→ **Aim of the task**: When you repeat the entries below, keep each word exactly as it is and drop the pictures.

Records from a data collection
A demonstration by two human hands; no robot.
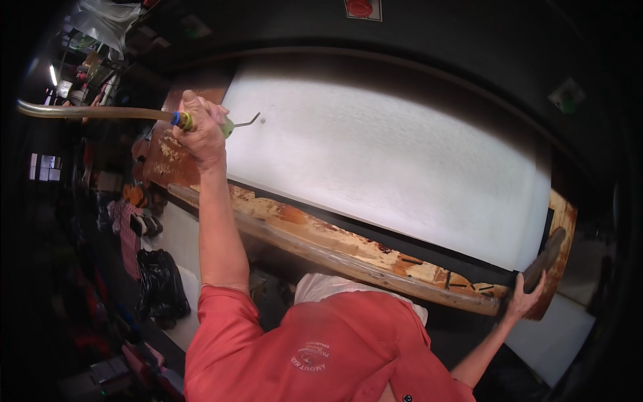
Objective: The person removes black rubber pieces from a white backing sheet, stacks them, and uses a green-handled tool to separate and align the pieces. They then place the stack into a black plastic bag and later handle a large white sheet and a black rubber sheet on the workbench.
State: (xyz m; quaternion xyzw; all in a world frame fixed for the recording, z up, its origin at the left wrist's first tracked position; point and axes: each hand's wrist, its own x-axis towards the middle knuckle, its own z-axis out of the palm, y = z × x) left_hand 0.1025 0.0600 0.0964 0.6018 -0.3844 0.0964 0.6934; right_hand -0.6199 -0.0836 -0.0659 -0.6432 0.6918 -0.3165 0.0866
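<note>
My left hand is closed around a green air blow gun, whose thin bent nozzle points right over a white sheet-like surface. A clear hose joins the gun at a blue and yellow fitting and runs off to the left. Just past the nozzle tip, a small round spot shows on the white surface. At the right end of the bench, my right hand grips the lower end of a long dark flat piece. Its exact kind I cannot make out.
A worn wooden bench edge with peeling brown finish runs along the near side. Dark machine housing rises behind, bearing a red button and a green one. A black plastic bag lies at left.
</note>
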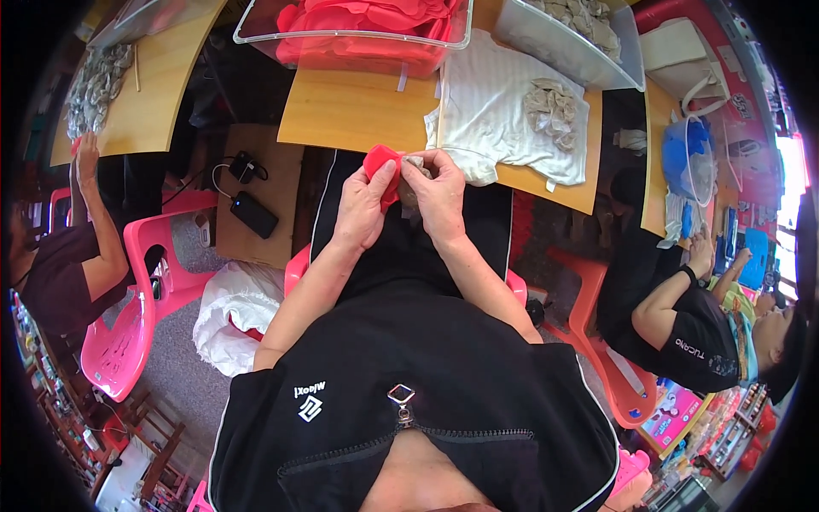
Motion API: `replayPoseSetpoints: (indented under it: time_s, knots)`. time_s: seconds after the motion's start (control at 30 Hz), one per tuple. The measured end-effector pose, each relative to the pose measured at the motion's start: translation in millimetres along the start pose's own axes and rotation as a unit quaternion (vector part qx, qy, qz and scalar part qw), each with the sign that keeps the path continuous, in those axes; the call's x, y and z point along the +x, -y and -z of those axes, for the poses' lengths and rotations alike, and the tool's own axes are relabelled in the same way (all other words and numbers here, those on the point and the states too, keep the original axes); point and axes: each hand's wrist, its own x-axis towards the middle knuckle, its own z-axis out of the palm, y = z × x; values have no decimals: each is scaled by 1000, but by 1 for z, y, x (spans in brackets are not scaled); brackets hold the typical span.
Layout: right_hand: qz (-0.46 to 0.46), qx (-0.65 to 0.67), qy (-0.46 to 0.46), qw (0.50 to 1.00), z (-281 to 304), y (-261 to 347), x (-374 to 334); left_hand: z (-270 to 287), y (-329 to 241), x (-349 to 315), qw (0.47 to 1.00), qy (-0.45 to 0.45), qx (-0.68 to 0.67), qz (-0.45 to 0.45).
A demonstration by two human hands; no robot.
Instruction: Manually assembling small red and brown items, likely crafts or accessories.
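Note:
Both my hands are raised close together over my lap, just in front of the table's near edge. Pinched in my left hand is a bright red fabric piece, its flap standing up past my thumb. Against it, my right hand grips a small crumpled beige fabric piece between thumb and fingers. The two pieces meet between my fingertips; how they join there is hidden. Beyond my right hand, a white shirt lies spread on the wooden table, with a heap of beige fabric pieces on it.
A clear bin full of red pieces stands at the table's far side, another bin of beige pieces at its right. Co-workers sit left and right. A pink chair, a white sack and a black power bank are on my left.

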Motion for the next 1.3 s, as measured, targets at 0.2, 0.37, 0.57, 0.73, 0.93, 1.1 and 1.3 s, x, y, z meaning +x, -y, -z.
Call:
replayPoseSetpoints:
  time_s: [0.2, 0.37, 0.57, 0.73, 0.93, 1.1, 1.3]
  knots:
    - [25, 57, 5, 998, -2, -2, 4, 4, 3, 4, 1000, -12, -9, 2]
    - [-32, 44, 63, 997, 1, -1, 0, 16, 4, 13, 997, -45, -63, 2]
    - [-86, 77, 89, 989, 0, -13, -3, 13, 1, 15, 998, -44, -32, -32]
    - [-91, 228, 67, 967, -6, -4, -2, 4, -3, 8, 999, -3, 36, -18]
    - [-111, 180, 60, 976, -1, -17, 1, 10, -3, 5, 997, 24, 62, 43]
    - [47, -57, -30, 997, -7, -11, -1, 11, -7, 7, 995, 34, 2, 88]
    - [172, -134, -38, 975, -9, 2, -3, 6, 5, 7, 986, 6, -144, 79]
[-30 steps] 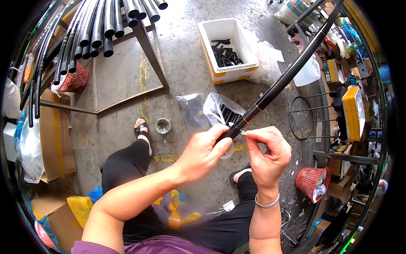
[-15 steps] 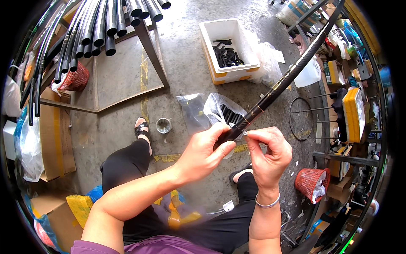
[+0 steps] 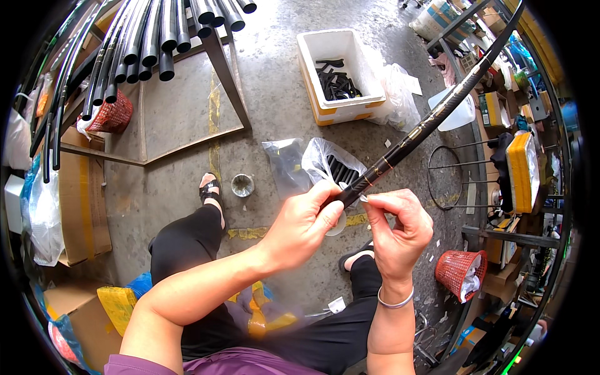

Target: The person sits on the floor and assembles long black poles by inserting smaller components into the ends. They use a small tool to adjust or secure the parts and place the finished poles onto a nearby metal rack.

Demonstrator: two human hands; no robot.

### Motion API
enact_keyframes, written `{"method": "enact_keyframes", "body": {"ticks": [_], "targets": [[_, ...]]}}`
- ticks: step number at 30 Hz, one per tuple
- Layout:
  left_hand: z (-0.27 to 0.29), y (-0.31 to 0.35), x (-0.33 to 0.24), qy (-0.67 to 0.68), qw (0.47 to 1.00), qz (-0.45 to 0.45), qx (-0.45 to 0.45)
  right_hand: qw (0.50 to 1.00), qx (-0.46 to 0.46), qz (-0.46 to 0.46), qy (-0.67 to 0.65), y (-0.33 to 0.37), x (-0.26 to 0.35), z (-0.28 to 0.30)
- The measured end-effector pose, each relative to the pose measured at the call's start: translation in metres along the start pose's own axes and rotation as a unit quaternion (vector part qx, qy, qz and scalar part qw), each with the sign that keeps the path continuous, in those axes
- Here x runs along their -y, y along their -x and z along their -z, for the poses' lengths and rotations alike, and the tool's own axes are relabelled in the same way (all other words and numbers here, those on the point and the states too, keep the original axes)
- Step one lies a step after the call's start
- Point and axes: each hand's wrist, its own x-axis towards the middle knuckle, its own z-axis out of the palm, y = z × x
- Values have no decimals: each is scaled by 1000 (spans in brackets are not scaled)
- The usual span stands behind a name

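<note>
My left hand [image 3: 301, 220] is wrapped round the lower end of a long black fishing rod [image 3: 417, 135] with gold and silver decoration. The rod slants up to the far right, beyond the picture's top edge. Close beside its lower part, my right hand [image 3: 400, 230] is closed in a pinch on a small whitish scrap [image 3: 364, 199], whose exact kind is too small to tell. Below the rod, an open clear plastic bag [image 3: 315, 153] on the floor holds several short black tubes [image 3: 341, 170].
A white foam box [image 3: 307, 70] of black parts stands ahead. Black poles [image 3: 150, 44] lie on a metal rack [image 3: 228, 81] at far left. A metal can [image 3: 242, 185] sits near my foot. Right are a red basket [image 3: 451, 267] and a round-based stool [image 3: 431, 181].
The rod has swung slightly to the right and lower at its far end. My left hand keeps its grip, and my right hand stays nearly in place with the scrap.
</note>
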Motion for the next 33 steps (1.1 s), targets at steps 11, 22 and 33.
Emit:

→ **Output for this task**:
A demonstration by two human hands; no robot.
Objective: The person removes black rubber pieces from a white backing sheet, stacks them, and uses a green-handled tool to separate and align the pieces. They then place the stack into a black plastic bag and later handle a large white sheet and a black rubber sheet on the workbench.
State: (xyz m; quaternion xyzw; all in a world frame fixed for the recording, z up, its origin at the left wrist's first tracked position; point and axes: each hand's wrist, its own x-axis towards the middle knuckle, its own z-axis out of the palm, y = z × x) left_hand 0.1025 0.0600 0.0964 0.6018 -0.3844 0.0964 0.6934; right_hand -0.6199 -0.0836 -0.0659 -0.6432 0.6918 -0.3165 0.0866
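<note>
My left hand is closed around a green air blow gun, whose thin bent nozzle points right over a white sheet-like surface. A clear hose joins the gun at a blue and yellow fitting and runs off to the left. Just past the nozzle tip, a small round spot shows on the white surface. At the right end of the bench, my right hand grips the lower end of a long dark flat piece. Its exact kind I cannot make out.
A worn wooden bench edge with peeling brown finish runs along the near side. Dark machine housing rises behind, bearing a red button and a green one. A black plastic bag lies at left.
</note>
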Motion API: `replayPoseSetpoints: (indented under it: time_s, knots)`. time_s: seconds after the motion's start (control at 30 Hz), one per tuple. The measured end-effector pose, each relative to the pose measured at the motion's start: translation in millimetres along the start pose's own axes and rotation as a unit quaternion (vector part qx, qy, qz and scalar part qw), each with the sign that keeps the path continuous, in those axes; the call's x, y and z point along the +x, -y and -z of those axes, for the poses' lengths and rotations alike, and the tool's own axes are relabelled in the same way (all other words and numbers here, those on the point and the states too, keep the original axes); point and axes: each hand's wrist, its own x-axis towards the middle knuckle, its own z-axis out of the palm, y = z × x; values have no decimals: each is scaled by 1000, but by 1 for z, y, x (spans in brackets are not scaled); brackets hold the typical span.
Layout: right_hand: qz (-0.46 to 0.46), qx (-0.65 to 0.67), qy (-0.46 to 0.46), qw (0.50 to 1.00), z (-281 to 304), y (-261 to 347), x (-374 to 334); left_hand: z (-270 to 287), y (-329 to 241), x (-349 to 315), qw (0.47 to 1.00), qy (-0.45 to 0.45), qx (-0.68 to 0.67), qz (-0.45 to 0.45).
A demonstration by two human hands; no robot.
Instruction: Manually assembling small red and brown items, likely crafts or accessories.
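Note:
Both my hands are raised close together over my lap, just in front of the table's near edge. Pinched in my left hand is a bright red fabric piece, its flap standing up past my thumb. Against it, my right hand grips a small crumpled beige fabric piece between thumb and fingers. The two pieces meet between my fingertips; how they join there is hidden. Beyond my right hand, a white shirt lies spread on the wooden table, with a heap of beige fabric pieces on it.
A clear bin full of red pieces stands at the table's far side, another bin of beige pieces at its right. Co-workers sit left and right. A pink chair, a white sack and a black power bank are on my left.
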
Motion for the next 1.3 s, as measured, targets at 0.2, 0.37, 0.57, 0.73, 0.93, 1.1 and 1.3 s, x, y, z meaning +x, -y, -z.
Call:
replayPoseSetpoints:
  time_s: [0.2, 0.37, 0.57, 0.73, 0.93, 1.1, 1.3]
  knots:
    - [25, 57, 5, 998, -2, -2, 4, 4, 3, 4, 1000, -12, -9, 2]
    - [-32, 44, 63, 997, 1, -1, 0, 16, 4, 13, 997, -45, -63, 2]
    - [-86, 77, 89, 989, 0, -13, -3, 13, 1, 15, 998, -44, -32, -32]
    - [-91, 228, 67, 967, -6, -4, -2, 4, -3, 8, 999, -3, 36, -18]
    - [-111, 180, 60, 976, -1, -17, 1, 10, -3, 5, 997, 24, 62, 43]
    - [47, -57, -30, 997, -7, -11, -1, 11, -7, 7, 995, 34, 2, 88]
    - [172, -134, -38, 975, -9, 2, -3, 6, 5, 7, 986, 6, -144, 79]
[-30 steps] 
[-15 steps] 
[+0 steps] 

Target: The person sits on the floor and assembles long black poles by inserting smaller components into the ends. They use a small tool to adjust or secure the parts and place the finished poles onto a nearby metal rack.

Demonstrator: two human hands; no robot.

### Motion API
enact_keyframes, written `{"method": "enact_keyframes", "body": {"ticks": [_], "targets": [[_, ...]]}}`
- ticks: step number at 30 Hz, one per tuple
- Layout:
  left_hand: z (-0.27 to 0.29), y (-0.31 to 0.35), x (-0.33 to 0.24), qy (-0.67 to 0.68), qw (0.47 to 1.00), qz (-0.45 to 0.45), qx (-0.45 to 0.45)
  right_hand: qw (0.50 to 1.00), qx (-0.46 to 0.46), qz (-0.46 to 0.46), qy (-0.67 to 0.65), y (-0.33 to 0.37), x (-0.26 to 0.35), z (-0.28 to 0.30)
- The measured end-effector pose, each relative to the pose measured at the call's start: translation in metres along the start pose's own axes and rotation as a unit quaternion (vector part qx, qy, qz and scalar part qw), each with the sign that keeps the path continuous, in those axes
- Here x runs along their -y, y along their -x and z along their -z, for the poses' lengths and rotations alike, and the tool's own axes are relabelled in the same way (all other words and numbers here, those on the point and the states too, keep the original axes)
- Step one lies a step after the call's start
- Point and axes: each hand's wrist, its own x-axis towards the middle knuckle, its own z-axis out of the palm, y = z × x
- Values have no decimals: each is scaled by 1000 (spans in brackets are not scaled)
- The usual span stands behind a name

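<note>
My left hand [image 3: 301, 220] is wrapped round the lower end of a long black fishing rod [image 3: 417, 135] with gold and silver decoration. The rod slants up to the far right, beyond the picture's top edge. Close beside its lower part, my right hand [image 3: 400, 230] is closed in a pinch on a small whitish scrap [image 3: 364, 199], whose exact kind is too small to tell. Below the rod, an open clear plastic bag [image 3: 315, 153] on the floor holds several short black tubes [image 3: 341, 170].
A white foam box [image 3: 307, 70] of black parts stands ahead. Black poles [image 3: 150, 44] lie on a metal rack [image 3: 228, 81] at far left. A metal can [image 3: 242, 185] sits near my foot. Right are a red basket [image 3: 451, 267] and a round-based stool [image 3: 431, 181].
The rod has swung slightly to the right and lower at its far end. My left hand keeps its grip, and my right hand stays nearly in place with the scrap.
</note>
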Motion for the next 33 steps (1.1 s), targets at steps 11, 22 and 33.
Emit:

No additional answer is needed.